Advantage: many people who are truly approaching their maximum liquidity use VWAP orders, percent of volume orders or other orders/algos that split the trading into many small orders throughout the day. Average fill price during the day vs VWAP is possibly the best measure of slippage for these people. Many institutional investors seem to use VWAP orders (e.g Miro). But also many savvy traders with IB as their broker use VWAP orders: many P123 members including SuPirate1081. And, as I mentioned, VWAP may be the best metric for many algos other than VWAP orders (e.g., percent of volume orders and many more).

If you look at each of the multiple 100 stock lot trades for a VWAP order throughout the day you will find that every one (almost no exceptions) is filled at the ASK for buys, or BID for sells, or better. This makes the combination of VWAP for price and Spread(0) for slippage an almost perfect conservative estimate for sims. If fact, the only imperfection is the lack of an estimate for price impact: perhaps a consideration for the far-distant future.

Disadvantage: Historical VWAP appears to be expensive. If you cannot get it cheaper than what I can find it for on the web I wouldn’t do it now.

It may belong on a wish list should you run into an inexpensive provider of historical VWAP data.

Thanks!

-Jim

This should be a great addition for calculating slippage as everyone has noted.

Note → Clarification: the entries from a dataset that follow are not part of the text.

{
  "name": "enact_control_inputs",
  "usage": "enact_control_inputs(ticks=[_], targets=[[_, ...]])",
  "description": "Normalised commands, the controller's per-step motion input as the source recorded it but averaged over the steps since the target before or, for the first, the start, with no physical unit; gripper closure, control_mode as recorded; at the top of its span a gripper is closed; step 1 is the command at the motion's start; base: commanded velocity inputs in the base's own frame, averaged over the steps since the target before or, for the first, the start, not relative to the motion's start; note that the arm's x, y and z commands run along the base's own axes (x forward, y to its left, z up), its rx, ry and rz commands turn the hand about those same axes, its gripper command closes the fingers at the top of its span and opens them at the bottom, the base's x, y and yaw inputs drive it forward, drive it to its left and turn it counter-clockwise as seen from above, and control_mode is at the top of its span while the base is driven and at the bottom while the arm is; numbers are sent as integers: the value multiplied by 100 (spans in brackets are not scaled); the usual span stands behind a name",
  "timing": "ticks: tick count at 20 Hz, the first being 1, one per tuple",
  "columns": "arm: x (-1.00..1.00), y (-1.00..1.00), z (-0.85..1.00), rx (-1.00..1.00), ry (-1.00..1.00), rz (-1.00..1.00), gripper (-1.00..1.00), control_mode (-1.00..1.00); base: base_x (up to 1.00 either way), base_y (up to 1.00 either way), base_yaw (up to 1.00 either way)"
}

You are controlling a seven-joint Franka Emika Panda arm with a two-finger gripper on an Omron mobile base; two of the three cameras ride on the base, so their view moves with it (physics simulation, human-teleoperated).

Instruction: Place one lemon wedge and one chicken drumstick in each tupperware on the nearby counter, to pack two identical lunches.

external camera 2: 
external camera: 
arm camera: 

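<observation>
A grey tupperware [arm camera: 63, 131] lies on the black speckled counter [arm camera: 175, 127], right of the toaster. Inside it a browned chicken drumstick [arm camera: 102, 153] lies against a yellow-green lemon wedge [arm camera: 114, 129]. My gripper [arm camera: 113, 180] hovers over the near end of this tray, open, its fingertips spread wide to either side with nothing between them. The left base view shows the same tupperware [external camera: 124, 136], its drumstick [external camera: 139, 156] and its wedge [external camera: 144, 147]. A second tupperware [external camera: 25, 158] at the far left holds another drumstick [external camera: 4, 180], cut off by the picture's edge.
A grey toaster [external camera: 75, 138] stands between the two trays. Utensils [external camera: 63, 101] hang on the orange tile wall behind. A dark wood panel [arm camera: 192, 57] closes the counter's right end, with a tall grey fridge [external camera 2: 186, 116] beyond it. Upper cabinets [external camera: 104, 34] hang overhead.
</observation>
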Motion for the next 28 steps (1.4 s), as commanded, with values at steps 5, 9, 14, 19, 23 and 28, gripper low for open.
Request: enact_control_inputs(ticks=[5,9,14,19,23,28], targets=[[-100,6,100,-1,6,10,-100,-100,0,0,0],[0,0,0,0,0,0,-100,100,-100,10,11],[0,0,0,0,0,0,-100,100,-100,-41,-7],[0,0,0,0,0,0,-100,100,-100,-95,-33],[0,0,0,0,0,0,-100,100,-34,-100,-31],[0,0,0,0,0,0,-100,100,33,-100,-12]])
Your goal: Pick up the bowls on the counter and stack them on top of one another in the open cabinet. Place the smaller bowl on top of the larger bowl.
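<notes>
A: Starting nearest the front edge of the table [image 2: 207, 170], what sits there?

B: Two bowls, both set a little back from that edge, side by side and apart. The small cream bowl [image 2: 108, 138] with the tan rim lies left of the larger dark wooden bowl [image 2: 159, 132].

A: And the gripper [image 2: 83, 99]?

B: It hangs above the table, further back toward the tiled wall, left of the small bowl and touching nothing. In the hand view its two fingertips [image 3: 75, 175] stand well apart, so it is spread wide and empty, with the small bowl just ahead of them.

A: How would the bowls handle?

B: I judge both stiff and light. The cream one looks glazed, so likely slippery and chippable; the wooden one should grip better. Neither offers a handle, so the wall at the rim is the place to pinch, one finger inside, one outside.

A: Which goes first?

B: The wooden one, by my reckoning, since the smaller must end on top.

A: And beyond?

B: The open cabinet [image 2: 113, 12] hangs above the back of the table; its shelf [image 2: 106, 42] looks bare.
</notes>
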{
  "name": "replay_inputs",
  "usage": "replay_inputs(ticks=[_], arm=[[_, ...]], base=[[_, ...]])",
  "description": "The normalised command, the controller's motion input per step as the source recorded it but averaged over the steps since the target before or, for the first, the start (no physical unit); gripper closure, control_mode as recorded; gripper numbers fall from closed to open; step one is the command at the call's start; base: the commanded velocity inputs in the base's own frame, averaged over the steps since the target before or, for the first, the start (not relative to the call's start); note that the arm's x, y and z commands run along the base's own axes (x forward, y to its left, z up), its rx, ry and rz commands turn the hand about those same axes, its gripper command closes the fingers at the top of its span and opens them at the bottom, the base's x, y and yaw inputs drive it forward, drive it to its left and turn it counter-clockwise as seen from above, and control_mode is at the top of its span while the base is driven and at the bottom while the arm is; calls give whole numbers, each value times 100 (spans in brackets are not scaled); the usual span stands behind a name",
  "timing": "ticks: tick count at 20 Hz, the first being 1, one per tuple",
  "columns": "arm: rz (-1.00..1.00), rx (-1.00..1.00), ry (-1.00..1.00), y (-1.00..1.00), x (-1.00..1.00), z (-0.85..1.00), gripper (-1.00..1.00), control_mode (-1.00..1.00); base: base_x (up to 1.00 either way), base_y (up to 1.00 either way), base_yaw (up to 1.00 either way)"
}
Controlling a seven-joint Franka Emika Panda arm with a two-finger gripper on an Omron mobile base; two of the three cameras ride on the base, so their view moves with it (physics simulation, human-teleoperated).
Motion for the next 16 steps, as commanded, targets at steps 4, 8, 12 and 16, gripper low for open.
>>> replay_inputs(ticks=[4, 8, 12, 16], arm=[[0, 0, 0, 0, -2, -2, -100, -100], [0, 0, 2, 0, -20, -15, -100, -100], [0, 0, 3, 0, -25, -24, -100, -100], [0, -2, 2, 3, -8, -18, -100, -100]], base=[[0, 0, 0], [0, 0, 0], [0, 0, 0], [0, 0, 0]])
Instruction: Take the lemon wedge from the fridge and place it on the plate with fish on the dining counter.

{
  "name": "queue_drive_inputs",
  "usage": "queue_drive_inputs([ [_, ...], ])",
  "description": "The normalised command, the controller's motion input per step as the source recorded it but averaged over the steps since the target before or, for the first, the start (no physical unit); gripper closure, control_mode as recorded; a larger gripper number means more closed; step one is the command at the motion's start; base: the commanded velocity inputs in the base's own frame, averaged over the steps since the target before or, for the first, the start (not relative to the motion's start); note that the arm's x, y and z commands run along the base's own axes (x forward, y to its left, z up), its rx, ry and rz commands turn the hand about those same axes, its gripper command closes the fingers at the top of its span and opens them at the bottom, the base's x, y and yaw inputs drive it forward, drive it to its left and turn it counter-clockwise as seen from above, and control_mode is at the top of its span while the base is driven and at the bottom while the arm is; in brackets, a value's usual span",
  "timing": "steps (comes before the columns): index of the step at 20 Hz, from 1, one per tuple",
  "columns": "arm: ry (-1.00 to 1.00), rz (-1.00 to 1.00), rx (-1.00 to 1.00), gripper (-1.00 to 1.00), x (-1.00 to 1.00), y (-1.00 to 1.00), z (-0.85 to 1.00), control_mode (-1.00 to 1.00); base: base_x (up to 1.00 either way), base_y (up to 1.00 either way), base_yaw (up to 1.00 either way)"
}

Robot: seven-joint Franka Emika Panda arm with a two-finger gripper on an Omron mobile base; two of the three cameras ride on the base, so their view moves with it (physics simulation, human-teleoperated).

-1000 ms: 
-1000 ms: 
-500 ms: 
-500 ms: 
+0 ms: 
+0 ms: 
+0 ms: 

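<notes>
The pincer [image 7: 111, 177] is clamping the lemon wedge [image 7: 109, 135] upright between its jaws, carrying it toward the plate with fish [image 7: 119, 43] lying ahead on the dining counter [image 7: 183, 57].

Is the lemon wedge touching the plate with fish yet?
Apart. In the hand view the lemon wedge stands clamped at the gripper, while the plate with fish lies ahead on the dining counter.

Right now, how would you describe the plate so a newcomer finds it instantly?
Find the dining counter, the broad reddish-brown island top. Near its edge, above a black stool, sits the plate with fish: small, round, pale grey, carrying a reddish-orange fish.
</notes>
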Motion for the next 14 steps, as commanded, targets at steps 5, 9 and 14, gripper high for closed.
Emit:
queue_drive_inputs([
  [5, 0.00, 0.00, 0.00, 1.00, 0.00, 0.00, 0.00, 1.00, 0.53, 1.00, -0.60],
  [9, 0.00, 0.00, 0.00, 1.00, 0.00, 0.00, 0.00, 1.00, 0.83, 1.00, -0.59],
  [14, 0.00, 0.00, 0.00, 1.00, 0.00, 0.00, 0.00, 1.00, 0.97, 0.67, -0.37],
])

For large orders market impact is an additional consideration and is very difficult to calculate from your own trades.

But here is a table for VWAP and Percent of Volume orders from the book “The Science of Algoithmic Trading and Portfolio Management” by Robert Kissell, Ph.D.

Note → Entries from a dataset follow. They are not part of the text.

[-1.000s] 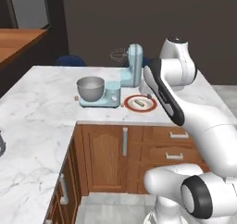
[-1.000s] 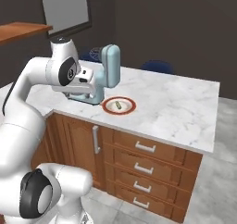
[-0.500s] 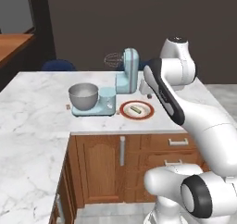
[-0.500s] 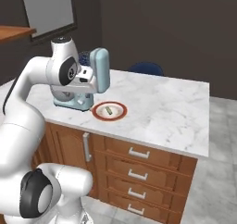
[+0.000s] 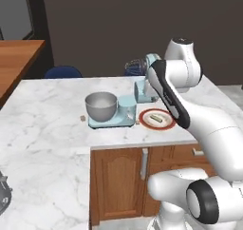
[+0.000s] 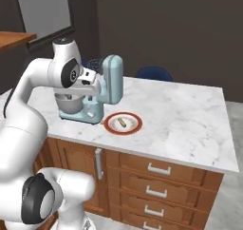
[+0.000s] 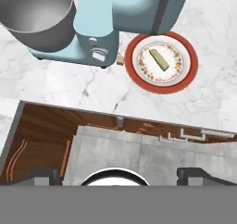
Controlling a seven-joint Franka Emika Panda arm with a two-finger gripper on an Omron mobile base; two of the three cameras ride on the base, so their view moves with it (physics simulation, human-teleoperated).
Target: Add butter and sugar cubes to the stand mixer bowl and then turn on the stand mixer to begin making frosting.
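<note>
While the gripper (image 7: 118,172) hangs wide open and empty above the counter edge, the butter (image 7: 159,59) lies on the red-rimmed plate (image 7: 185,77) beside the stand mixer (image 7: 134,10).

Light blue stand mixer (image 6: 108,89) on a white marble counter (image 6: 190,124), with its grey bowl (image 6: 68,103) partly hidden behind the white arm (image 6: 45,79). Just beside the mixer base, a red-rimmed plate (image 6: 123,123) holds a small pale block (image 6: 122,122). Wooden drawers (image 6: 156,186) below.
</note>
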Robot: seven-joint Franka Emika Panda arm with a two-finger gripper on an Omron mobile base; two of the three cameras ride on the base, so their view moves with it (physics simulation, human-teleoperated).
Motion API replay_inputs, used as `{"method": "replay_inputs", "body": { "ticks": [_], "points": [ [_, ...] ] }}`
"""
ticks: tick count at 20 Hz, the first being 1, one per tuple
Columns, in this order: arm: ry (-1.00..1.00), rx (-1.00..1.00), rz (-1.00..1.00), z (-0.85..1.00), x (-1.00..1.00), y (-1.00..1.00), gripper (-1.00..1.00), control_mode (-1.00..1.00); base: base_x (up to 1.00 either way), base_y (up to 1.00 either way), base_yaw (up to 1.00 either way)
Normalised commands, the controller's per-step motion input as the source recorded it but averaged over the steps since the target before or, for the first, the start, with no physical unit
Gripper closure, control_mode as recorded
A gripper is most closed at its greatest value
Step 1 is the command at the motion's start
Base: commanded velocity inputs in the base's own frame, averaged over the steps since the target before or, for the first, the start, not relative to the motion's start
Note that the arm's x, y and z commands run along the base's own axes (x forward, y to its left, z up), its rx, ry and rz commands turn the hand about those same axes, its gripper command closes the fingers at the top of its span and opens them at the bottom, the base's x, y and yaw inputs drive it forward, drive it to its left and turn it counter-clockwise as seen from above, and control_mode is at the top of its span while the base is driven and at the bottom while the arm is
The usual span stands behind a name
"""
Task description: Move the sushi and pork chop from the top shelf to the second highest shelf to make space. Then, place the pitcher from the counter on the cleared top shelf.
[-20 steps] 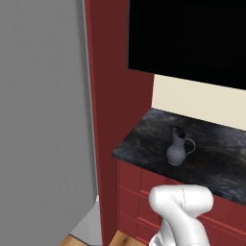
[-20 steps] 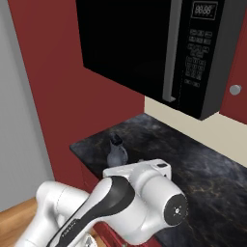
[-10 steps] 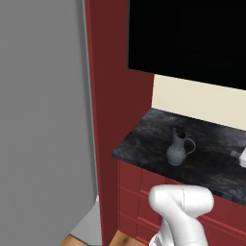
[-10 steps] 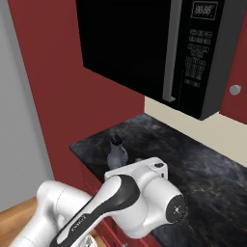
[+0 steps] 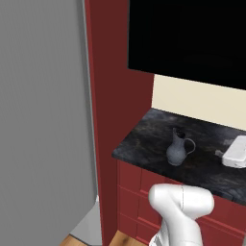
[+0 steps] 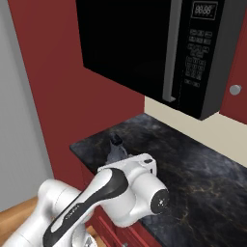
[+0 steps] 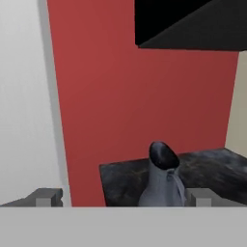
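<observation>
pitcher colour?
Dark blue-grey pitcher, plain, no pattern; clearest in the left base view.

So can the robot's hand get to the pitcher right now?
Probably yes. The pitcher stands alone on the counter, right ahead of the open hand, with nothing between them.

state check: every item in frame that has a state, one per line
pitcher: upright on the counter, near its left end, handle facing right in the left base view, not held
hand: open, level with the pitcher, which sits between the fingertips in the hand view but farther off, no contact
microwave: door shut, display lit
fridge door: shut, shelves hidden
</observation>
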Motion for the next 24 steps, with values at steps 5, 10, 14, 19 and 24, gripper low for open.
{"method": "replay_inputs", "body": {
  "ticks": [5,10,14,19,24],
  "points": [
    [0.04,0.0,0.03,0.0,0.31,0.05,-1.0,-1.0,0.0,0.0,0.0],
    [0.05,0.0,0.1,0.0,0.19,0.0,-1.0,-1.0,0.0,0.0,0.0],
    [0.0,0.0,0.1,0.0,0.1,0.0,-1.0,-1.0,0.0,0.0,0.0],
    [0.0,0.0,0.09,0.0,0.12,0.0,-1.0,-1.0,0.0,0.0,0.0],
    [0.0,0.0,0.01,-0.01,0.11,0.0,-1.0,-1.0,0.0,0.0,0.0]
  ]
}}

So, if you want to buy 5% of the ADV and you are willing to space the trades out over the entire trading day (with VWAP or 5% POV) your total trading cost would be 11.7 bp using his results.

This can be refined by looking at the volatility of the stock you are trading (formulas in the book). Or maybe it isn’t correct at all but as I said it is hard to measure and I have nothing better at this point. This is the simplest (with the table) that I have seen. But I cannot say how accurate it is.

Ideas and improvements very welcome.

-Jim


Marco et al,

Does ICE also provide daily VWAP prices?

//dpa

The biggest linear correlation I saw is that high priced stocks tend to have the smallest relative spread (Spread(0)/price) while the lowest priced stocks tend to have the largest relative spread. There are outliers, of course.

Good stuff!

We might all want to confirm our test/studies after the Nickel spreads are gone.

-Jim

I’m very thankful for this new (as of last year anyway) Spread function. Thanks!